The PGCE prepares graduates for teaching through an intensive one-year full-time programme. The PGCE focuses primarily on developing teaching skills (HOW TO TEACH), and not knowledge of the subject/s you intend to teach (WHAT TO TEACH). Students are therefore expected to have the necessary subject disciplinary knowledge in their chosen subjects for teaching in a school before embarking on a PGCE.
The PGCE will enable students to register with the South African Council for Educators (SACE) as qualified teachers.
I completed my B.Sc degree at the University of the Witwatersrand in 1992. At the time to go into teaching we had to complete a Post Graduate Higher Diploma in Education (HDipEd) with two subject specialisations.

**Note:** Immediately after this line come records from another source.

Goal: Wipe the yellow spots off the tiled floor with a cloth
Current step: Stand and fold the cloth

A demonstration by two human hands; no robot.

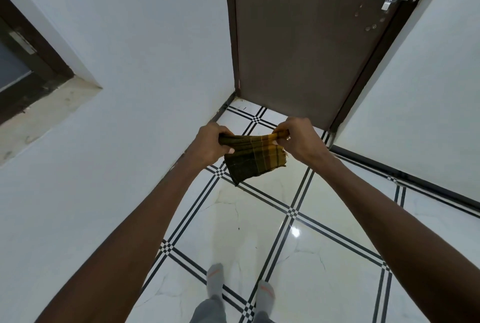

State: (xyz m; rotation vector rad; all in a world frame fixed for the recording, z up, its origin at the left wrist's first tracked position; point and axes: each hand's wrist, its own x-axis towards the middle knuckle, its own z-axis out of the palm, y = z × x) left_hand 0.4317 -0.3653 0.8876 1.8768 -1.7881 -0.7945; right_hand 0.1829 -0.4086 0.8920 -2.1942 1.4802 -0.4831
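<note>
At the bottom of the frame we stand in grey socks [215, 280] on the tiled floor [298, 257]; we see no clear yellow spots there, so we could wipe the wrong tile. At the centre, our left hand [211, 142] and right hand [298, 138] each pinch one end of the cloth [250, 158] in the air. Its long axis runs left to right, the loose part hangs towards the floor; a weak pinch could drop it. Beyond is the brown door [298, 50].
</note>
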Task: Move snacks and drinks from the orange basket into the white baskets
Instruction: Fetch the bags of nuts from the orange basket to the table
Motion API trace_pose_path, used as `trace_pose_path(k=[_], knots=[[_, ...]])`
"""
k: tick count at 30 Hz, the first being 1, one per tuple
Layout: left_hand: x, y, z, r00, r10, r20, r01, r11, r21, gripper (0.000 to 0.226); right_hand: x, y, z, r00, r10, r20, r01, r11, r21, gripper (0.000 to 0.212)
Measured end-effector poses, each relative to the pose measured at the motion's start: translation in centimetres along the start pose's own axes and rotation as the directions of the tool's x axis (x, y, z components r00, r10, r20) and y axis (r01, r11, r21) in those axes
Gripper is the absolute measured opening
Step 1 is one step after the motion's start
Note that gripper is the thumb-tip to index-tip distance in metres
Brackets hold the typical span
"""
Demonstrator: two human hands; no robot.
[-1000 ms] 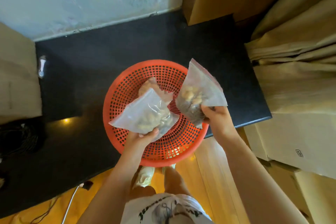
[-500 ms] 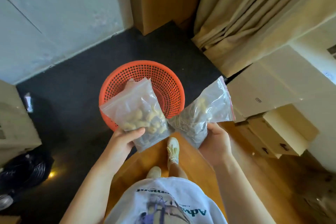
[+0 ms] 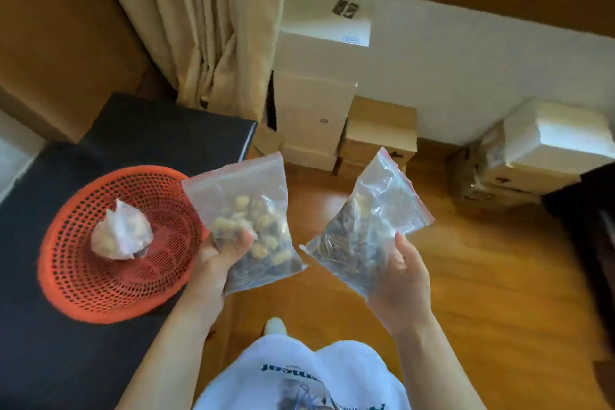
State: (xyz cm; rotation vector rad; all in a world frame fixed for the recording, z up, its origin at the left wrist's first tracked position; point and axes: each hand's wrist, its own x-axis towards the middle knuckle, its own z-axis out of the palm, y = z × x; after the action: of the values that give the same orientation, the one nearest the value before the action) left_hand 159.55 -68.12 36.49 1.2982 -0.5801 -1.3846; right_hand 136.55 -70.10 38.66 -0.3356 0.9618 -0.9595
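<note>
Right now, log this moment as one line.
left hand: holds nut bag | right hand: holds red-zip bag | orange basket: one bag left | white baskets: not in view

Open wooden floor (image 3: 466, 276) beneath both held bags, orange basket (image 3: 83, 293) and black table (image 3: 66, 359) close left, stacked boxes (image 3: 319, 116) ahead

Orange basket (image 3: 100, 289) – perforated plastic; floor (image 3: 482, 276) – glossy wood
</note>
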Motion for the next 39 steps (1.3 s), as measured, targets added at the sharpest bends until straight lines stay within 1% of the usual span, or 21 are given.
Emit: trace_pose_path(k=[1, 2, 3, 4, 5, 6, 8, 10, 11, 13, 16, 17, 21, 24, 26, 28, 29, 32, 34, 36, 39], knots=[[0.2, -0.3, 1.9, 0.999, -0.007, 0.041, 0.006, 0.999, 0.041, 0.088, -1.1, -0.7, -1.6, 0.993, -0.063, -0.105, 0.059, 0.998, -0.036, 0.027], [0.2, -0.8, 4.0, 0.995, -0.025, 0.099, 0.018, 0.997, 0.070, 0.084, -2.4, -1.3, -3.3, 0.979, -0.121, -0.163, 0.111, 0.992, -0.067, 0.041], [0.0, -1.4, 6.1, 0.986, -0.048, 0.158, 0.034, 0.996, 0.088, 0.079, -3.9, -2.0, -4.9, 0.968, -0.158, -0.194, 0.142, 0.985, -0.096, 0.066], [-0.3, -2.1, 8.4, 0.974, -0.074, 0.213, 0.050, 0.992, 0.114, 0.076, -5.4, -2.5, -6.7, 0.955, -0.186, -0.232, 0.164, 0.980, -0.114, 0.086], [-0.9, -3.0, 10.8, 0.959, -0.102, 0.266, 0.064, 0.987, 0.150, 0.073, -7.2, -3.0, -8.6, 0.933, -0.221, -0.284, 0.197, 0.974, -0.108, 0.091], [-1.6, -4.0, 13.3, 0.940, -0.135, 0.315, 0.078, 0.979, 0.187, 0.071, -9.1, -3.3, -10.9, 0.903, -0.262, -0.342, 0.241, 0.965, -0.102, 0.083], [-3.8, -6.1, 18.4, 0.893, -0.190, 0.407, 0.089, 0.963, 0.256, 0.070, -13.0, -4.1, -14.9, 0.841, -0.332, -0.426, 0.323, 0.942, -0.095, 0.061], [-6.8, -8.6, 23.5, 0.849, -0.228, 0.476, 0.074, 0.944, 0.320, 0.071, -17.4, -4.6, -19.2, 0.774, -0.381, -0.505, 0.389, 0.916, -0.095, 0.051], [-8.4, -10.0, 26.0, 0.827, -0.244, 0.506, 0.062, 0.935, 0.350, 0.067, -19.6, -4.8, -21.2, 0.738, -0.395, -0.547, 0.415, 0.905, -0.093, 0.052], [-11.8, -12.7, 30.6, 0.775, -0.278, 0.568, 0.034, 0.915, 0.401, 0.050, -23.9, -5.2, -25.1, 0.655, -0.418, -0.630, 0.461, 0.881, -0.104, 0.054], [-16.8, -16.9, 36.9, 0.676, -0.357, 0.645, 0.003, 0.876, 0.482, 0.024, -30.1, -5.1, -30.9, 0.521, -0.412, -0.748, 0.517, 0.849, -0.108, 0.053], [-18.3, -18.1, 38.6, 0.648, -0.381, 0.659, -0.009, 0.862, 0.507, 0.022, -32.0, -4.9, -32.7, 0.484, -0.401, -0.778, 0.537, 0.838, -0.098, 0.053], [-23.7, -22.5, 44.6, 0.545, -0.460, 0.701, -0.058, 0.813, 0.579, 0.026, -38.3, -2.9, -38.6, 0.345, -0.327, -0.880, 0.602, 0.796, -0.060, 0.052], [-26.6, -24.8, 47.9, 0.463, -0.512, 0.723, -0.101, 0.780, 0.617, 0.027, -41.1, -1.3, -41.5, 0.243, -0.268, -0.932, 0.642, 0.765, -0.053, 0.052], [-28.7, -27.1, 50.7, 0.404, -0.562, 0.721, -0.132, 0.745, 0.654, 0.027, -42.9, -0.2, -43.8, 0.173, -0.204, -0.963, 0.673, 0.739, -0.035, 0.053], [-29.7, -28.3, 52.3, 0.359, -0.598, 0.717, -0.132, 0.728, 0.673, 0.024, -43.4, 0.0, -44.9, 0.147, -0.176, -0.973, 0.700, 0.714, -0.023, 0.050], [-30.2, -29.0, 53.1, 0.340, -0.611, 0.715, -0.133, 0.722, 0.679, 0.026, -43.7, 0.0, -45.5, 0.134, -0.163, -0.977, 0.713, 0.701, -0.019, 0.048], [-32.7, -32.8, 58.1, 0.257, -0.667, 0.699, -0.144, 0.688, 0.711, 0.030, -45.8, -0.7, -49.2, 0.074, -0.092, -0.993, 0.741, 0.672, -0.007, 0.053], [-34.4, -34.7, 61.7, 0.203, -0.683, 0.702, -0.166, 0.683, 0.712, 0.026, -47.1, -1.9, -51.6, 0.037, -0.061, -0.997, 0.750, 0.662, -0.013, 0.058], [-35.8, -36.3, 65.7, 0.154, -0.689, 0.708, -0.181, 0.685, 0.706, 0.027, -48.5, -3.7, -54.1, -0.006, -0.036, -0.999, 0.757, 0.653, -0.028, 0.061], [-38.0, -37.8, 72.0, 0.067, -0.699, 0.712, -0.220, 0.686, 0.694, 0.027, -50.5, -6.9, -57.6, -0.061, -0.012, -0.998, 0.772, 0.634, -0.054, 0.054]])
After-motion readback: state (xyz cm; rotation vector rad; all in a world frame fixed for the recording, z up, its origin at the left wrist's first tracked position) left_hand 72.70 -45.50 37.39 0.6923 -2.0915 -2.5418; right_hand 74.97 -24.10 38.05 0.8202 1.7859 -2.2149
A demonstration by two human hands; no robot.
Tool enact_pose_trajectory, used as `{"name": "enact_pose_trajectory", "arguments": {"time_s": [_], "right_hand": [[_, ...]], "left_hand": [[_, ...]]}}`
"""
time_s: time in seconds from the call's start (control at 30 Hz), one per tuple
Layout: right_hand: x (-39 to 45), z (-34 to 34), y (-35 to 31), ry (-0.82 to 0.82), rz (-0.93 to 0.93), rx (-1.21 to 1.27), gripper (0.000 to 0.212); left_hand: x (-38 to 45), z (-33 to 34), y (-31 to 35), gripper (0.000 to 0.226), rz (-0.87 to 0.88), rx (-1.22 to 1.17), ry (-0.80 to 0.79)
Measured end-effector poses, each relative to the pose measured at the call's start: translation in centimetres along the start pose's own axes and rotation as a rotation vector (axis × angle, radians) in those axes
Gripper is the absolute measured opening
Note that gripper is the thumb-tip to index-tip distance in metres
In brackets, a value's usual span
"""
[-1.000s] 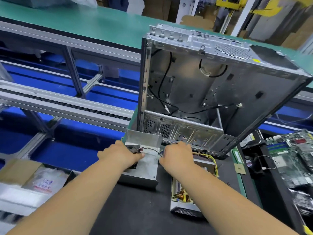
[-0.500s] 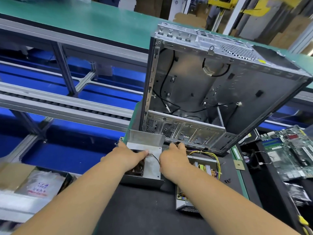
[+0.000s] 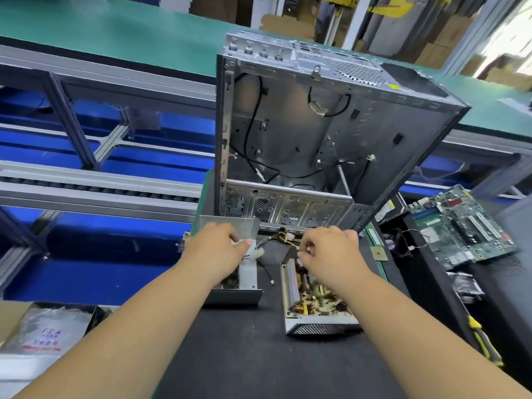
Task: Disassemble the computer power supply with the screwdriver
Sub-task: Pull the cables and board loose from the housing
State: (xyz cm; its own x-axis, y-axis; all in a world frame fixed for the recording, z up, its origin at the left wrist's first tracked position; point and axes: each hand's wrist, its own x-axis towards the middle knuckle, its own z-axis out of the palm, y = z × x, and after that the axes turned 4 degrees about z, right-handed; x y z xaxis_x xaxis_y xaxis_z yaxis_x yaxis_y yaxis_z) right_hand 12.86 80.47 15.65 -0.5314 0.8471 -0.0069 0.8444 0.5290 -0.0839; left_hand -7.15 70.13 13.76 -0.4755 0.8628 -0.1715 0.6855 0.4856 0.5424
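The power supply is seen split into two parts on the dark mat [image 3: 247,355] just in front of the upright computer case [image 3: 322,133]. Its open base [image 3: 313,309], with the circuit board and a finned heatsink exposed, lies to the right; its grey metal cover [image 3: 244,272] lies to the left, apart from the base, with a fan partly seen inside it under the left wrist. A bundle of yellow and black wires [image 3: 283,237] is strung between the two parts, near the foot of the case. The cover is gripped at its far end by the left hand [image 3: 216,249], whose fingers are curled over the metal beside a white connector [image 3: 253,247]. The right hand [image 3: 331,251] is held over the far end of the base with its fingers curled; something small and pale appears pinched at the fingertips, but what it is cannot be told. A loose black lead [image 3: 266,272] lies on the mat between the two parts. To the right, a green motherboard [image 3: 460,226] is laid flat, and a yellow-handled tool [image 3: 483,341] rests at the mat's right edge. A silver bag [image 3: 46,332] is seen at the lower left.
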Motion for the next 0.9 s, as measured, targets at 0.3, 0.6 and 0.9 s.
{"name": "enact_pose_trajectory", "arguments": {"time_s": [0.3, 0.6, 0.9], "right_hand": [[-4.5, -1.3, 10.6, -0.067, 0.345, 0.248, 0.003], [-8.9, -0.3, 20.4, -0.043, 0.449, 0.343, 0.005], [-12.1, 2.5, 32.2, -0.016, 0.687, 0.302, 0.023]], "left_hand": [[-1.8, 4.1, 6.2, 0.031, 0.314, -0.138, -0.046], [-3.2, 10.4, 14.2, 0.02, 0.498, -0.177, -0.171], [-5.1, 15.4, 21.1, 0.02, 0.562, -0.117, -0.201]]}}
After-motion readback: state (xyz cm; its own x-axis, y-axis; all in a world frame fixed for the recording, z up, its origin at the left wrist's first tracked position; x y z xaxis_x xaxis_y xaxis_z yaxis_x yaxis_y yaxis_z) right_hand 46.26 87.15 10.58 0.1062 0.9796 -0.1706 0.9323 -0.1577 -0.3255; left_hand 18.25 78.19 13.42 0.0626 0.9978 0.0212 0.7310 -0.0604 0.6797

In my B.Sc I passed the following subject knowledge courses:
- Zoology I, Zoology II and Zoology III.
- Botany I, Botany II and Botany III.
- Complimentary Biological Sciences II with Genetics, Biochemistry and Microbiology.
- Chemistry I.
In 1993 I registered for the HDipEd and successfully completed:
- Theory of Education.
- Biology Teaching Methodology
- Physical Science Teaching Methodology
- Teaching Experience (3 weeks at Queens High School and 8 weeks at Jeppe Boys’ High School)
- Computer Literacy
- Language endorsement (language proficiency for Language of Teaching and Learning and Language of Conversational Competence based on Matric certificate).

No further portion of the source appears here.